Field report 01 / Active development

SetFlow

Turn service intent into a prepared, safely versioned Ableton set without treating missing information as certainty.

SetFlow Align Reference workspace showing an audio timing result and an Ableton-ready export.
Interface proof / SetFlow

The interface leads with the understandable result while keeping ranking and detection detail available for verification.

Status
Active development
Category
Native macOS
Built with
Swift / SwiftUI / Planning Center / Ableton Live / SQLite / Keychain / Local audio tools

The operating problem

A plan can look complete while the playback session behind it is still fragile.

Tracks may live on disconnected storage. A song may have two plausible local matches. A saved folder may have moved. The intended template or destination may not have been chosen yet. These are meaningfully different conditions, even if each could be flattened into a generic warning.

That language matters because the operator needs to know whether to wait, choose, repair, or proceed.

Automatic Match
A saved link or an unambiguous high-confidence match whose basis remains visible.
Ambiguous Match
Returns the decision to the operator.
Source Unavailable
Preserves the saved relationship while waiting for the expected storage to return.
Link Broken
The source is available, but the recorded folder or files no longer exist where expected.
Intentional Skip
Records a deliberate choice without blocking partial preparation.

The approach

The app brings recurring service preparation into one native macOS toolbox: importing plans, matching songs to local music assets, choosing a template and destination, generating reference material, and preparing the final set. It carries known work while keeping unresolved work visible.

Prepare Set is a non-linear readiness workspace rather than a step-by-step wizard. Track availability, template choice, destination, and preparation blockers remain visible and can be resolved in any order after the active plan is chosen.

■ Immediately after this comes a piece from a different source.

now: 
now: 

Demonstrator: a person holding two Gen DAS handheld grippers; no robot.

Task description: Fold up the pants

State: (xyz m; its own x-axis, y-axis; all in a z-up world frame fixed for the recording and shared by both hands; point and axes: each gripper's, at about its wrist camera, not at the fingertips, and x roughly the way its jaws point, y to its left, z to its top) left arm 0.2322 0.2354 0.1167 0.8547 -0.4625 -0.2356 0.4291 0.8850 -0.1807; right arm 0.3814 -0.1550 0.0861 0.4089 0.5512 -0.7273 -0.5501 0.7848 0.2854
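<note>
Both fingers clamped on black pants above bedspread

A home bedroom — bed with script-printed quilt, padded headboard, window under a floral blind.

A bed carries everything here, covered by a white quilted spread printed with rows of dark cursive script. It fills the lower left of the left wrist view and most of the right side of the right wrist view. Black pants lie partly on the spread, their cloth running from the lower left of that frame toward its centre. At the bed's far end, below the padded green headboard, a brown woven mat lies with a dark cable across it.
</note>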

This keeps the workflow flexible without hiding its state. The nearest upcoming plan can become active by default, but the user remains free to choose another. Automatic matches are easy to change. Ambiguous matches are not silently resolved. Saved links survive temporary source disconnections.

When preparation is complete, SetFlow creates local, versioned output rather than silently overwriting an existing Ableton set.

Workflow signal3 stages
InputReceive the upcoming service planStart with song order, keys, arrangements, and the intent already carried by the plan.
InspectResolve what is actually knownCheck track availability, saved links, template choice, destination, and preparation blockers without forcing a linear wizard.
OutputPrepare the Ableton setCreate a local, safely versioned result that is ready for the operator and never silently overwrites existing work.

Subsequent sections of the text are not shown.